All of the records must be restated exactly, with every line complete.

Stored data entries
◆ ◆ ◆

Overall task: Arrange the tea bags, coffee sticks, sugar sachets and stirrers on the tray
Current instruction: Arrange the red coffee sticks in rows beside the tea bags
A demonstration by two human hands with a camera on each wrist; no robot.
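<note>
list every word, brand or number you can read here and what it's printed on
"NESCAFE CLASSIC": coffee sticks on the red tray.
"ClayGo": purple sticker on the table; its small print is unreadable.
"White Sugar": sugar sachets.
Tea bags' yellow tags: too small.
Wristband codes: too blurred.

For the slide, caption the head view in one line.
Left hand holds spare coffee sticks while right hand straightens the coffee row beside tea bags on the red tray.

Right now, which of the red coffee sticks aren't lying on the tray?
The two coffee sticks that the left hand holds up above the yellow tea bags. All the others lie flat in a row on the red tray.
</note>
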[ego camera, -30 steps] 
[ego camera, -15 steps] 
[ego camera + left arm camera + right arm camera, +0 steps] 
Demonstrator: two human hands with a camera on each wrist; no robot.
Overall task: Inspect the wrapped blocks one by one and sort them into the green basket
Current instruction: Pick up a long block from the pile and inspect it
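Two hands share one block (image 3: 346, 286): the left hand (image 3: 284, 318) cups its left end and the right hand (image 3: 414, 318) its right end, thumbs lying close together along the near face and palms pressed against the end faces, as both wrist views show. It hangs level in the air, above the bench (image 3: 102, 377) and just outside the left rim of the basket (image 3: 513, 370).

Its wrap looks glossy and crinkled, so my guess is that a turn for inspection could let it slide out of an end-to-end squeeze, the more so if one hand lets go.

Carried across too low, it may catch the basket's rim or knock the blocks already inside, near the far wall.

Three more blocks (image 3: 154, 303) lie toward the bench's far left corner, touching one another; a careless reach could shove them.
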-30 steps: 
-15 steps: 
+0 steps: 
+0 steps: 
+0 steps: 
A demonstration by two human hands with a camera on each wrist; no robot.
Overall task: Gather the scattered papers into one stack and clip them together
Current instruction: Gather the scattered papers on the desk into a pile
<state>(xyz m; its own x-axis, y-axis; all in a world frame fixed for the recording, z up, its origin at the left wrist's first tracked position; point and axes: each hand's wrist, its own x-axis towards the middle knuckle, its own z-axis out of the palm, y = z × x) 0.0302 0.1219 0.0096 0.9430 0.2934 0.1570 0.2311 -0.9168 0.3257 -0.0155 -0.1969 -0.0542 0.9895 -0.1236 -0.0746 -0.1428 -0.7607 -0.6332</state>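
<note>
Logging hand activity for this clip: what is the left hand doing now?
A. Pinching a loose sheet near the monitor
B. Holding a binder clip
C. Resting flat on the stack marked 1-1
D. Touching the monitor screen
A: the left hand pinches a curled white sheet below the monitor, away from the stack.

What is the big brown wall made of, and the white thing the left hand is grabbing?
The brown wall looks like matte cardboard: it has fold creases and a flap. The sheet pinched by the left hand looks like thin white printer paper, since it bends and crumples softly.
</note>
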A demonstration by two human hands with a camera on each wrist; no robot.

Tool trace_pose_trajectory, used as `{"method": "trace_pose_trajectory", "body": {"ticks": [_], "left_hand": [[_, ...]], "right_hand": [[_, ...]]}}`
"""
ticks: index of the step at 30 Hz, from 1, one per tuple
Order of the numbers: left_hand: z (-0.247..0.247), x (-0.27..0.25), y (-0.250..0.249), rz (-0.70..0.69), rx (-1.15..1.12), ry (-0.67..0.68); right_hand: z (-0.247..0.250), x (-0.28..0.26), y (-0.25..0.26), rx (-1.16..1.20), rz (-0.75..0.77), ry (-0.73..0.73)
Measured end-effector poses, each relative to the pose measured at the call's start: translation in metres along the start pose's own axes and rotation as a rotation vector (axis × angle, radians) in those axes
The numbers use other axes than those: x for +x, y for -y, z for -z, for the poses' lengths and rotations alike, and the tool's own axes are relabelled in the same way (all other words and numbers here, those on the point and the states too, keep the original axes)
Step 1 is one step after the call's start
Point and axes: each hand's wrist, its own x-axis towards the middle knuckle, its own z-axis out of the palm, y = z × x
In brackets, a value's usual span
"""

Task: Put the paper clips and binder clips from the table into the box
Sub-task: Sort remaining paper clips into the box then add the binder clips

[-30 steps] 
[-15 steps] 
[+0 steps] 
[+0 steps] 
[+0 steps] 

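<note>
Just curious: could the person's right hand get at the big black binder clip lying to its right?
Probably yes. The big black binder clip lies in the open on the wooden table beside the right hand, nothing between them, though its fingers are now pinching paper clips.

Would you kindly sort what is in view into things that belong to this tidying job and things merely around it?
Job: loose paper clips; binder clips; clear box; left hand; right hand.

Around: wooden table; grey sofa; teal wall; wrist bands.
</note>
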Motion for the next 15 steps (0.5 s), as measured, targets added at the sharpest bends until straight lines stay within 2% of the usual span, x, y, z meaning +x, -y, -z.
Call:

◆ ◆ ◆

### Exercise response
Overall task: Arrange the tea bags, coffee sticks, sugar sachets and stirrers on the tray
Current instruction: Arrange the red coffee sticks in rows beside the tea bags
A demonstration by two human hands with a camera on each wrist; no robot.
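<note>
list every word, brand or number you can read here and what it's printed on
"NESCAFE CLASSIC": coffee sticks on the red tray.
"ClayGo": purple sticker on the table; its small print is unreadable.
"White Sugar": sugar sachets.
Tea bags' yellow tags: too small.
Wristband codes: too blurred.

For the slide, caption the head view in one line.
Left hand holds spare coffee sticks while right hand straightens the coffee row beside tea bags on the red tray.

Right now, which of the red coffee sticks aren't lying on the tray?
The two coffee sticks that the left hand holds up above the yellow tea bags. All the others lie flat in a row on the red tray.
</note>
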[ego camera, -30 steps] 
[ego camera, -15 steps] 
[ego camera + left arm camera + right arm camera, +0 steps] 
Demonstrator: two human hands with a camera on each wrist; no robot.
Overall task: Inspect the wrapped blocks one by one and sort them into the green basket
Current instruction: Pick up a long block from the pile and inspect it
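Two hands share one block (image 3: 346, 286): the left hand (image 3: 284, 318) cups its left end and the right hand (image 3: 414, 318) its right end, thumbs lying close together along the near face and palms pressed against the end faces, as both wrist views show. It hangs level in the air, above the bench (image 3: 102, 377) and just outside the left rim of the basket (image 3: 513, 370).

Its wrap looks glossy and crinkled, so my guess is that a turn for inspection could let it slide out of an end-to-end squeeze, the more so if one hand lets go.

Carried across too low, it may catch the basket's rim or knock the blocks already inside, near the far wall.

Three more blocks (image 3: 154, 303) lie toward the bench's far left corner, touching one another; a careless reach could shove them.
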-30 steps: 
-15 steps: 
+0 steps: 
+0 steps: 
+0 steps: 
A demonstration by two human hands with a camera on each wrist; no robot.
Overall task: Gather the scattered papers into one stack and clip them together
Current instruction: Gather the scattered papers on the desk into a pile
<state>(xyz m; its own x-axis, y-axis; all in a world frame fixed for the recording, z up, its origin at the left wrist's first tracked position; point and axes: each hand's wrist, its own x-axis towards the middle knuckle, its own z-axis out of the palm, y = z × x) 0.0302 0.1219 0.0096 0.9430 0.2934 0.1570 0.2311 -0.9168 0.3257 -0.0155 -0.1969 -0.0542 0.9895 -0.1236 -0.0746 -0.1428 -0.7607 -0.6332</state>
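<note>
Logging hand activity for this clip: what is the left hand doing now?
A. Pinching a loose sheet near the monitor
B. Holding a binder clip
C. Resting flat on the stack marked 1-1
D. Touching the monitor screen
A: the left hand pinches a curled white sheet below the monitor, away from the stack.

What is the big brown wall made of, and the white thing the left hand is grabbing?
The brown wall looks like matte cardboard: it has fold creases and a flap. The sheet pinched by the left hand looks like thin white printer paper, since it bends and crumples softly.
</note>
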A demonstration by two human hands with a camera on each wrist; no robot.

Tool trace_pose_trajectory, used as `{"method": "trace_pose_trajectory", "body": {"ticks": [_], "left_hand": [[_, ...]], "right_hand": [[_, ...]]}}`
"""
ticks: index of the step at 30 Hz, from 1, one per tuple
Order of the numbers: left_hand: z (-0.247..0.247), x (-0.27..0.25), y (-0.250..0.249), rz (-0.70..0.69), rx (-1.15..1.12), ry (-0.67..0.68); right_hand: z (-0.247..0.250), x (-0.28..0.26), y (-0.25..0.26), rx (-1.16..1.20), rz (-0.75..0.77), ry (-0.73..0.73)
Measured end-effector poses, each relative to the pose measured at the call's start: translation in metres along the start pose's own axes and rotation as a rotation vector (axis × angle, radians) in those axes
The numbers use other axes than those: x for +x, y for -y, z for -z, for the poses' lengths and rotations alike, and the tool's own axes are relabelled in the same way (all other words and numbers here, those on the point and the states too, keep the original axes)
Step 1 is one step after the call's start
Point and axes: each hand's wrist, its own x-axis towards the middle knuckle, its own z-axis out of the palm, y = z × x
In brackets, a value's usual span
"""

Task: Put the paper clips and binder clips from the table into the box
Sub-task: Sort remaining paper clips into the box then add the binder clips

[-30 steps] 
[-15 steps] 
[+0 steps] 
[+0 steps] 
[+0 steps] 

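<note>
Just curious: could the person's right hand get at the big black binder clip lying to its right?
Probably yes. The big black binder clip lies in the open on the wooden table beside the right hand, nothing between them, though its fingers are now pinching paper clips.

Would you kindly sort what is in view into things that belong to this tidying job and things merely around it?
Job: loose paper clips; binder clips; clear box; left hand; right hand.

Around: wooden table; grey sofa; teal wall; wrist bands.
</note>
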Motion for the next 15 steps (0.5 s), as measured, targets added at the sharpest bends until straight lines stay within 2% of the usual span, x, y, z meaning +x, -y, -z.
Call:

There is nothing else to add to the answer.